• [TASK GOAL] In the entries below, find the line with "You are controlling" and print exactly every line from there up to and including the line with "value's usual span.", with no other lines.

• [LISTED RECORDS]
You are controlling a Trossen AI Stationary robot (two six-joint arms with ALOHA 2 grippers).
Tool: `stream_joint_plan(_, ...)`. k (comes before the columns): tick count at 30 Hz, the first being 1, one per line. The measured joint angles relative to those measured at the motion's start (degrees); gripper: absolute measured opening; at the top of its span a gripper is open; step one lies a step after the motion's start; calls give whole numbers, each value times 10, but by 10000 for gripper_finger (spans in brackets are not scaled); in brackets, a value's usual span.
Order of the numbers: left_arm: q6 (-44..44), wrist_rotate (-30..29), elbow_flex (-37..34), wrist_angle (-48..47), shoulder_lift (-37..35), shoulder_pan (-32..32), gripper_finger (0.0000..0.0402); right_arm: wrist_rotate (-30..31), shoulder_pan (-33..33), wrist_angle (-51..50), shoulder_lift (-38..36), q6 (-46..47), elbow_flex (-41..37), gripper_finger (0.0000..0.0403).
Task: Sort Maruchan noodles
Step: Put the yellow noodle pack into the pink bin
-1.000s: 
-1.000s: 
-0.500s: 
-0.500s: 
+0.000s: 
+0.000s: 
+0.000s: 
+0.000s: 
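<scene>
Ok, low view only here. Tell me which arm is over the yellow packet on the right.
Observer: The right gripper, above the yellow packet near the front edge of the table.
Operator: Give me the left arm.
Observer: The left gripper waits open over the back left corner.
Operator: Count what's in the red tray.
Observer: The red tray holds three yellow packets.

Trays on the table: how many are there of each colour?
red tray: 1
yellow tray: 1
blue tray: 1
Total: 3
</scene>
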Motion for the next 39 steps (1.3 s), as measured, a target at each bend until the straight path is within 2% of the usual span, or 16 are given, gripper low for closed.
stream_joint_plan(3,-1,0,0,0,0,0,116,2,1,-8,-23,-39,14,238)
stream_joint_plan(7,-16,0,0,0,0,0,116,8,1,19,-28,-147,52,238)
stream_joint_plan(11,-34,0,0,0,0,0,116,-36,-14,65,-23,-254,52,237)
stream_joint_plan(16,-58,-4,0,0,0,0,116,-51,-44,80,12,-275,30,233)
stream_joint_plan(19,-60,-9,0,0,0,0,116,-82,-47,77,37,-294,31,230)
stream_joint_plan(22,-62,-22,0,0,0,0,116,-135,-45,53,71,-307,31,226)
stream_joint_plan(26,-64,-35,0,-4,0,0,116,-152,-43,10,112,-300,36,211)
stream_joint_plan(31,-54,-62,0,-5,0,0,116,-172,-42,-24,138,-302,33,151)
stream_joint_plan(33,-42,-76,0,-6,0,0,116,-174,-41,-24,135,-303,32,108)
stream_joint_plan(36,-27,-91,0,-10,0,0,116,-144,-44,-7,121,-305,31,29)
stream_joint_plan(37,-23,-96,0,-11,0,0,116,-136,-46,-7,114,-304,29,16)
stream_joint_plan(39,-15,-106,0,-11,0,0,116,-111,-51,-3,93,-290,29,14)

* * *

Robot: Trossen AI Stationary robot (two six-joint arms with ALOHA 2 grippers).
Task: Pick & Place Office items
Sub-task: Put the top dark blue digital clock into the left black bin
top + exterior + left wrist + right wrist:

• [OUTPUT OF THE EXERCISE]
You are controlling a Trossen AI Stationary robot (two six-joint arms with ALOHA 2 grippers).
Tool: `stream_joint_plan(_, ...)`. k (comes before the columns): tick count at 30 Hz, the first being 1, one per line. The measured joint angles relative to those measured at the motion's start (degrees); gripper: absolute measured opening; at the top of its span a gripper is open; step one lies a step after the motion's start; calls give whole numbers, each value times 10, but by 10000 for gripper_finger (spans in brackets are not scaled); in brackets, a value's usual span.

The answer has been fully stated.